PROBLEM TO SOLVE: Keep only the lines from the top of the listing through the one with "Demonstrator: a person", and reproduce them unaltered.

PROVIDED ENTRIES:

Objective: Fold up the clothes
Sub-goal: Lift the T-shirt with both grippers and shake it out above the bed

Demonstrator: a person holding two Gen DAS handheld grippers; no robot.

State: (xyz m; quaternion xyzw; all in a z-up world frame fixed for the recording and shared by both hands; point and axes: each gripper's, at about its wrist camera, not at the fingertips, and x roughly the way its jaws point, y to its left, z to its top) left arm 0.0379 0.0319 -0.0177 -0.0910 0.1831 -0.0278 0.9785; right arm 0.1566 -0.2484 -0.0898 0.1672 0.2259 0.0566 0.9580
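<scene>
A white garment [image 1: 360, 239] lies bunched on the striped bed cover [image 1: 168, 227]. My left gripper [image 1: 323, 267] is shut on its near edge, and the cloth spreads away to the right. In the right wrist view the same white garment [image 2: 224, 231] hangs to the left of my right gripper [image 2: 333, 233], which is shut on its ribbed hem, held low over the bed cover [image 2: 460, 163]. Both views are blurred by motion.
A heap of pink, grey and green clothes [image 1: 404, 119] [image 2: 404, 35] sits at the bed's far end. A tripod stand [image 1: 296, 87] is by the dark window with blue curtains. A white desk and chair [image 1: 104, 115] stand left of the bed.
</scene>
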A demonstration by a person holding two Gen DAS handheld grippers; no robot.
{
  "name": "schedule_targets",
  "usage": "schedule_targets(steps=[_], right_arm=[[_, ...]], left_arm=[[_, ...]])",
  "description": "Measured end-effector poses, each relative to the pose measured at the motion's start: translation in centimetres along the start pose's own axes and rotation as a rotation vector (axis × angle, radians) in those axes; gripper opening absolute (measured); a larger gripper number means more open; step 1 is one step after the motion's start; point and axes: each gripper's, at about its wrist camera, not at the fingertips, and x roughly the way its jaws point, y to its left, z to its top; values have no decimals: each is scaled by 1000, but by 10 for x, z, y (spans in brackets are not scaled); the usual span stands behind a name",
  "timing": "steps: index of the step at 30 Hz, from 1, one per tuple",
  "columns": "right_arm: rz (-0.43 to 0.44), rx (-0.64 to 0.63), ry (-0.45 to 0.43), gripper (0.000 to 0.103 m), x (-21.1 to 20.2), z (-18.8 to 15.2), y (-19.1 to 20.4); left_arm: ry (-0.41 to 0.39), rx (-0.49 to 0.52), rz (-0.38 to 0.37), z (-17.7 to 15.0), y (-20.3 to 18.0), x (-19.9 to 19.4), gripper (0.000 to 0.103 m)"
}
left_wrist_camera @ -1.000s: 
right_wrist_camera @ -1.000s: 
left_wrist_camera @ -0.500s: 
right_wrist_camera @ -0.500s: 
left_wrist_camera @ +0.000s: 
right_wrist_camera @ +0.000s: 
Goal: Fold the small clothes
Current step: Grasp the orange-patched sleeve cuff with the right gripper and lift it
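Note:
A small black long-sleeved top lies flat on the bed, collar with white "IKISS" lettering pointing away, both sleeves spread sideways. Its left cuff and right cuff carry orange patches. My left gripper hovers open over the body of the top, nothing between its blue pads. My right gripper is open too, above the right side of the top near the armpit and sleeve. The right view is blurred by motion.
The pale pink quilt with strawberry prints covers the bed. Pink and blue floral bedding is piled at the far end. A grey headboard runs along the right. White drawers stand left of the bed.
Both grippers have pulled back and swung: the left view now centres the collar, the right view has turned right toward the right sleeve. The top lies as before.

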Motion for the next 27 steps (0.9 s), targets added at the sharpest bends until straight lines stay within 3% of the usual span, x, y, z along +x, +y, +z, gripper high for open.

SOLUTION TO THIS TASK:
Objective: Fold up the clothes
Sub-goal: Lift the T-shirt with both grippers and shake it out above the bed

Demonstrator: a person holding two Gen DAS handheld grippers; no robot.

What was produced is the complete output.